=== Section Start ===

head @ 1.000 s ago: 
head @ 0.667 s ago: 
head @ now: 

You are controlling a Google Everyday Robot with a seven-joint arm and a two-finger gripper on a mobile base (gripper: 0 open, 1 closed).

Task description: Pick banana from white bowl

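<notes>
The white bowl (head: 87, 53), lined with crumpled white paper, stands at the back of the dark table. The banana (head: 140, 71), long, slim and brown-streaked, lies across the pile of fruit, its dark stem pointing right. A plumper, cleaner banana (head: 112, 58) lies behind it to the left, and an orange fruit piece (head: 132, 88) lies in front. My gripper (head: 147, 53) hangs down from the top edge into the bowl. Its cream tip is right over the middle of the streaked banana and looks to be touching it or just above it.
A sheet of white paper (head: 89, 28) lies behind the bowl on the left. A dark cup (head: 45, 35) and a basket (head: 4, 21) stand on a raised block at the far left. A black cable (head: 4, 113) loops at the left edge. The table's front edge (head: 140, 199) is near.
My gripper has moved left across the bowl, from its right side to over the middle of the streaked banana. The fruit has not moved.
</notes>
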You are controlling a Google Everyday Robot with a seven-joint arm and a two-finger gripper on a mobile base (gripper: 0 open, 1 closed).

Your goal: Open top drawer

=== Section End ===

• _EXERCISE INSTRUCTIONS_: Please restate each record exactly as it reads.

• _THE ANSWER_:
head @ 1.000 s ago: 
head @ 0.667 s ago: 
head @ now: 

You are controlling a Google Everyday Robot with a seven-joint arm and a two-finger gripper on a mobile base (gripper: 0 open, 1 closed).

Task description: Pick banana from white bowl

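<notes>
The white bowl (head: 87, 53), lined with crumpled white paper, stands at the back of the dark table. The banana (head: 140, 71), long, slim and brown-streaked, lies across the pile of fruit, its dark stem pointing right. A plumper, cleaner banana (head: 112, 58) lies behind it to the left, and an orange fruit piece (head: 132, 88) lies in front. My gripper (head: 147, 53) hangs down from the top edge into the bowl. Its cream tip is right over the middle of the streaked banana and looks to be touching it or just above it.
A sheet of white paper (head: 89, 28) lies behind the bowl on the left. A dark cup (head: 45, 35) and a basket (head: 4, 21) stand on a raised block at the far left. A black cable (head: 4, 113) loops at the left edge. The table's front edge (head: 140, 199) is near.
My gripper has moved left across the bowl, from its right side to over the middle of the streaked banana. The fruit has not moved.
</notes>
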You are controlling a Google Everyday Robot with a seven-joint arm and a two-finger gripper on a mobile base (gripper: 0 open, 1 closed).

Your goal: Open top drawer

No more output remains.